START Material provided
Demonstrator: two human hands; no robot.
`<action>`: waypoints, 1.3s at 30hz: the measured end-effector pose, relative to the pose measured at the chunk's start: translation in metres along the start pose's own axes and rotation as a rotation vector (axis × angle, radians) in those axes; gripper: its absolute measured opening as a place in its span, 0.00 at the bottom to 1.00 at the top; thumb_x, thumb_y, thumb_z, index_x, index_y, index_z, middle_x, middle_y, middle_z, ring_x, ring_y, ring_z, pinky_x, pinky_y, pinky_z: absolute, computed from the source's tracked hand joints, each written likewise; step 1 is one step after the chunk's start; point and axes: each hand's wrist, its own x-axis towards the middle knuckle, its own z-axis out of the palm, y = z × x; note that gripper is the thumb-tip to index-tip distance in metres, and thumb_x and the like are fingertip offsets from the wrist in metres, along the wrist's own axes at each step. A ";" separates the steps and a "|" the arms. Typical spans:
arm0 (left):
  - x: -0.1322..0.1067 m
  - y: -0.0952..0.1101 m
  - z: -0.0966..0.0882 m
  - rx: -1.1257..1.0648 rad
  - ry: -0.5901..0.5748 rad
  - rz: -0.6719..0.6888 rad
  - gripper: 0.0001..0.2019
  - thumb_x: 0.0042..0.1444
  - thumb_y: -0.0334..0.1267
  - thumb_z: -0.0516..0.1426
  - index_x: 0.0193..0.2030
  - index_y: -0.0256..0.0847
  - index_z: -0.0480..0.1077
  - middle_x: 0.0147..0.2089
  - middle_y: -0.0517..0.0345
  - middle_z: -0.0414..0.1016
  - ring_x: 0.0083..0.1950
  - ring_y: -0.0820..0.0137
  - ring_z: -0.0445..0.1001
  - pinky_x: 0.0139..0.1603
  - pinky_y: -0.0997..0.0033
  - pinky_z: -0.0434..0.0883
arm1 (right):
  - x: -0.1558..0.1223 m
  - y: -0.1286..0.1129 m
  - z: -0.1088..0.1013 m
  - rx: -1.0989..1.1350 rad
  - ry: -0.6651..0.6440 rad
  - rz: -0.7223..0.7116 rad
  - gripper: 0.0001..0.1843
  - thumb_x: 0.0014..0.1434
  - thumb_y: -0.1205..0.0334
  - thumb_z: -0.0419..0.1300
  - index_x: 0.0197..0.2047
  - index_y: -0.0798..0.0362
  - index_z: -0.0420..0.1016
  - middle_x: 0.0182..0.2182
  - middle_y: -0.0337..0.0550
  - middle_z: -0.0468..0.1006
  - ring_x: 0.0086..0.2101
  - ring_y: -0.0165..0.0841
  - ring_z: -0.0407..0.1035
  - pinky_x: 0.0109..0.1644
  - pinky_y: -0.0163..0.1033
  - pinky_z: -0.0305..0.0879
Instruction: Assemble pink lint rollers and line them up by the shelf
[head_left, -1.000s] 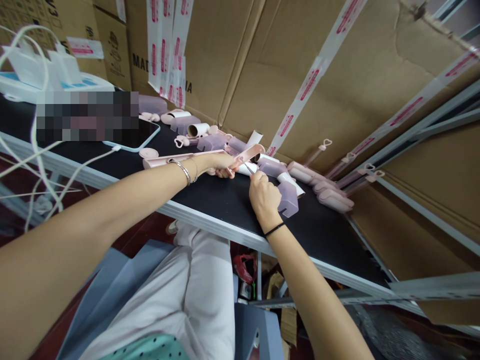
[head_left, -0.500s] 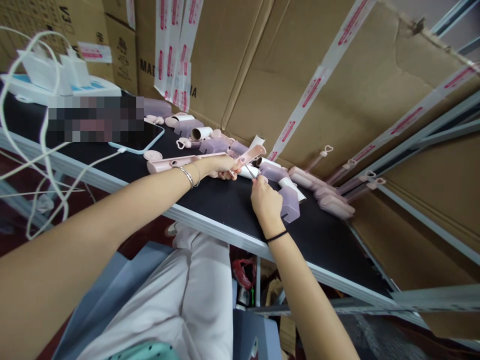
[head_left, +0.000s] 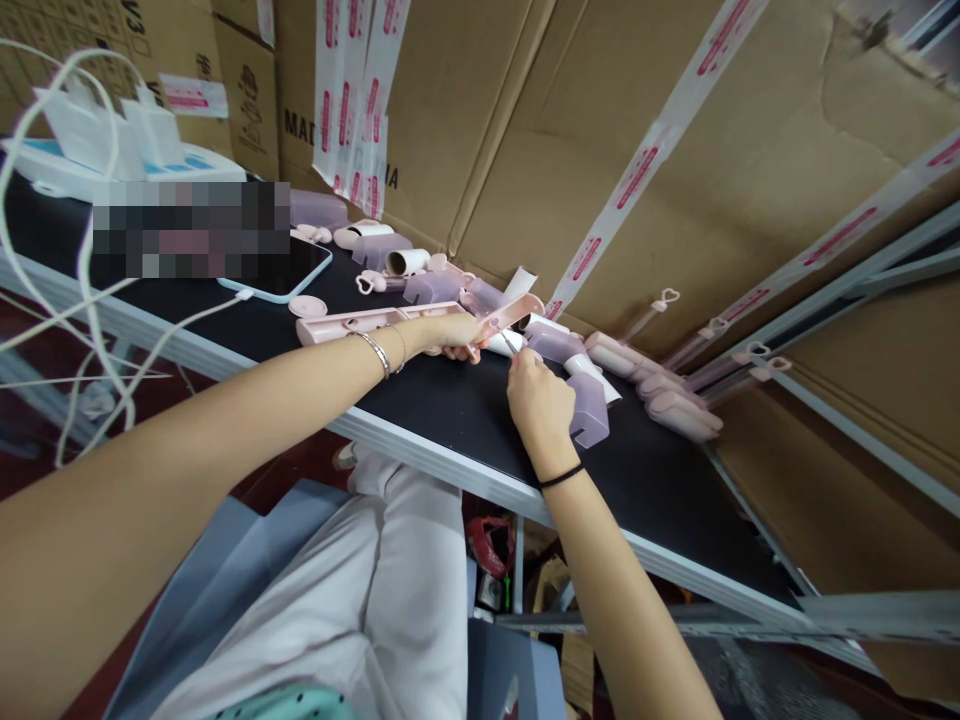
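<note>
Head view: the left hand (head_left: 450,333) lies on the black table (head_left: 442,400), its fingers closed around one end of a pink handle (head_left: 517,312). The handle is just above the tabletop, near the table's far side. Its long axis runs from the hand up and to the right, and its free end points toward the cardboard wall (head_left: 712,130).

The right hand (head_left: 541,400) is just right of it, with thumb and fingertips pinched together on a thin metal tool (head_left: 510,343). The tool slants up and to the left, and its tip is at the underside of the handle. A white roll (head_left: 495,346) lies under the handle between the two hands. A purple cover (head_left: 590,412) stands just beside the right hand.

The table has a pale metal edge and tilts across the frame. Behind the left wrist lies a long pink bar (head_left: 349,322), and beyond that a tablet (head_left: 289,272) with a white cable (head_left: 82,290) plugged in. More pink and purple parts (head_left: 420,275) are strewn along the far edge, and pink cases (head_left: 679,408) are stacked to the right. Taped cardboard boxes close off the back, and grey metal rails (head_left: 862,290) lean against them on the right. White chargers (head_left: 90,135) sit at the far left.
</note>
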 end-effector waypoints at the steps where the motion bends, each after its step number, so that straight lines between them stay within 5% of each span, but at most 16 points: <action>1: 0.000 0.000 0.000 -0.006 -0.005 -0.002 0.25 0.55 0.61 0.47 0.24 0.39 0.57 0.17 0.59 0.64 0.13 0.81 0.49 0.17 0.77 0.41 | 0.000 0.000 0.000 0.000 -0.004 0.001 0.19 0.67 0.58 0.36 0.43 0.55 0.65 0.31 0.49 0.77 0.29 0.34 0.75 0.30 0.33 0.63; 13: 0.004 -0.001 0.002 0.065 0.029 -0.033 0.19 0.55 0.54 0.51 0.26 0.40 0.58 0.17 0.60 0.66 0.13 0.81 0.52 0.17 0.77 0.45 | 0.003 0.007 -0.002 -0.019 -0.034 -0.072 0.21 0.67 0.58 0.35 0.43 0.56 0.67 0.32 0.51 0.77 0.29 0.34 0.75 0.30 0.33 0.63; 27: 0.010 -0.006 -0.003 0.087 0.020 -0.038 0.24 0.52 0.62 0.49 0.29 0.39 0.62 0.18 0.59 0.66 0.13 0.81 0.51 0.17 0.78 0.45 | 0.003 0.001 0.003 -0.024 0.008 -0.038 0.20 0.67 0.58 0.35 0.44 0.54 0.66 0.33 0.49 0.76 0.28 0.34 0.74 0.28 0.33 0.62; 35: 0.019 -0.012 -0.003 -0.003 -0.012 -0.078 0.22 0.56 0.58 0.47 0.25 0.40 0.58 0.17 0.60 0.64 0.12 0.81 0.48 0.16 0.76 0.42 | 0.001 0.000 -0.001 -0.077 0.068 -0.104 0.17 0.65 0.68 0.37 0.42 0.57 0.66 0.33 0.51 0.76 0.34 0.35 0.74 0.31 0.34 0.62; 39: 0.015 -0.010 -0.003 -0.031 -0.037 -0.061 0.22 0.57 0.57 0.47 0.25 0.40 0.58 0.17 0.61 0.63 0.12 0.82 0.47 0.16 0.77 0.40 | 0.002 0.002 0.004 -0.041 0.041 -0.085 0.20 0.67 0.62 0.35 0.42 0.56 0.66 0.34 0.50 0.76 0.31 0.34 0.74 0.30 0.33 0.61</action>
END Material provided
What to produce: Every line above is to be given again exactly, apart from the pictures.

Task result:
Demonstrator: two human hands; no robot.
`<action>`: waypoints, 1.3s at 30hz: the measured end-effector pose, relative to the pose measured at the chunk's start: translation in metres along the start pose's own axes and rotation as a rotation vector (axis × angle, radians) in those axes; gripper: its absolute measured opening as a place in its span, 0.00 at the bottom to 1.00 at the top; thumb_x, thumb_y, thumb_z, index_x, index_y, index_z, middle_x, middle_y, middle_z, ring_x, ring_y, ring_z, pinky_x, pinky_y, pinky_z: absolute, computed from the source's tracked hand joints, each written likewise; step 1 is one step after the chunk's start; point and axes: each hand's wrist, its own x-axis towards the middle knuckle, its own z-axis out of the palm, y = z × x; note that gripper is the thumb-tip to index-tip distance in metres, and thumb_x and the like are fingertip offsets from the wrist in metres, along the wrist's own axes at each step. A ";" separates the steps and a "|" the arms. Typical spans:
arm0 (left):
  - x: -0.1322..0.1067 m
  - y: -0.0952..0.1101 m
  - z: -0.0966..0.0882 m
  - rx: -1.1257..1.0648 rad
  - ry: -0.5901..0.5748 rad
  - rz: -0.6719..0.6888 rad
  - gripper: 0.0001..0.2019
  - thumb_x: 0.0042..0.1444
  - thumb_y: -0.0334..0.1267
  - thumb_z: -0.0516..0.1426
  - index_x: 0.0193..0.2030
  - index_y: -0.0256..0.0847
  - index_z: -0.0480..0.1077
  - middle_x: 0.0147..0.2089
  - middle_y: -0.0517..0.0345
  - middle_z: -0.0414..0.1016
  - ring_x: 0.0083..0.1950
  - ring_y: -0.0820..0.0137
  - ring_z: -0.0445..0.1001
  - pinky_x: 0.0139..0.1603
  - pinky_y: -0.0997..0.0033
  - pinky_z: -0.0434..0.0883
arm1 (right):
  - x: -0.1558..0.1223 m
  - y: -0.1286..0.1129 m
  - z: -0.1088..0.1013 m
  - rx: -1.0989..1.1350 rad
  - ry: -0.6651..0.6440 rad
  - rz: -0.7223..0.7116 rad
  - gripper: 0.0001..0.1843
  - thumb_x: 0.0014..0.1434
  - thumb_y: -0.1205..0.0334
  - thumb_z: -0.0419..0.1300
  - index_x: 0.0197..0.2047
  - index_y: -0.0798..0.0362
  - index_z: -0.0420..0.1016
  - middle_x: 0.0182..0.2182
  - middle_y: -0.0337..0.0550
  - middle_z: -0.0468..0.1006
  - ring_x: 0.0086..0.2101
  - ring_y: -0.0165..0.0841
  - ring_z: -0.0407..0.1035
  - pinky_x: 0.0109..0.1644
  - pinky_y: -0.0163..0.1033
  - pinky_z: -0.0305..0.0879
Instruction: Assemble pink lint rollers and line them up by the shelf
[head_left, -1.000s] 
[head_left, -0.500s] 
[head_left, +0.000s] 
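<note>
Head view: the left hand (head_left: 450,333) lies on the black table (head_left: 442,400), its fingers closed around one end of a pink handle (head_left: 517,312). The handle is just above the tabletop, near the table's far side. Its long axis runs from the hand up and to the right, and its free end points toward the cardboard wall (head_left: 712,130).

The right hand (head_left: 541,400) is just right of it, with thumb and fingertips pinched together on a thin metal tool (head_left: 510,343). The tool slants up and to the left, and its tip is at the underside of the handle. A white roll (head_left: 495,346) lies under the handle between the two hands. A purple cover (head_left: 590,412) stands just beside the right hand.

The table has a pale metal edge and tilts across the frame. Behind the left wrist lies a long pink bar (head_left: 349,322), and beyond that a tablet (head_left: 289,272) with a white cable (head_left: 82,290) plugged in. More pink and purple parts (head_left: 420,275) are strewn along the far edge, and pink cases (head_left: 679,408) are stacked to the right. Taped cardboard boxes close off the back, and grey metal rails (head_left: 862,290) lean against them on the right. White chargers (head_left: 90,135) sit at the far left.
</note>
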 end-effector waypoints at the steps where the motion bends, each after its step number, so that straight lines between them stay within 5% of each span, but at most 16 points: <action>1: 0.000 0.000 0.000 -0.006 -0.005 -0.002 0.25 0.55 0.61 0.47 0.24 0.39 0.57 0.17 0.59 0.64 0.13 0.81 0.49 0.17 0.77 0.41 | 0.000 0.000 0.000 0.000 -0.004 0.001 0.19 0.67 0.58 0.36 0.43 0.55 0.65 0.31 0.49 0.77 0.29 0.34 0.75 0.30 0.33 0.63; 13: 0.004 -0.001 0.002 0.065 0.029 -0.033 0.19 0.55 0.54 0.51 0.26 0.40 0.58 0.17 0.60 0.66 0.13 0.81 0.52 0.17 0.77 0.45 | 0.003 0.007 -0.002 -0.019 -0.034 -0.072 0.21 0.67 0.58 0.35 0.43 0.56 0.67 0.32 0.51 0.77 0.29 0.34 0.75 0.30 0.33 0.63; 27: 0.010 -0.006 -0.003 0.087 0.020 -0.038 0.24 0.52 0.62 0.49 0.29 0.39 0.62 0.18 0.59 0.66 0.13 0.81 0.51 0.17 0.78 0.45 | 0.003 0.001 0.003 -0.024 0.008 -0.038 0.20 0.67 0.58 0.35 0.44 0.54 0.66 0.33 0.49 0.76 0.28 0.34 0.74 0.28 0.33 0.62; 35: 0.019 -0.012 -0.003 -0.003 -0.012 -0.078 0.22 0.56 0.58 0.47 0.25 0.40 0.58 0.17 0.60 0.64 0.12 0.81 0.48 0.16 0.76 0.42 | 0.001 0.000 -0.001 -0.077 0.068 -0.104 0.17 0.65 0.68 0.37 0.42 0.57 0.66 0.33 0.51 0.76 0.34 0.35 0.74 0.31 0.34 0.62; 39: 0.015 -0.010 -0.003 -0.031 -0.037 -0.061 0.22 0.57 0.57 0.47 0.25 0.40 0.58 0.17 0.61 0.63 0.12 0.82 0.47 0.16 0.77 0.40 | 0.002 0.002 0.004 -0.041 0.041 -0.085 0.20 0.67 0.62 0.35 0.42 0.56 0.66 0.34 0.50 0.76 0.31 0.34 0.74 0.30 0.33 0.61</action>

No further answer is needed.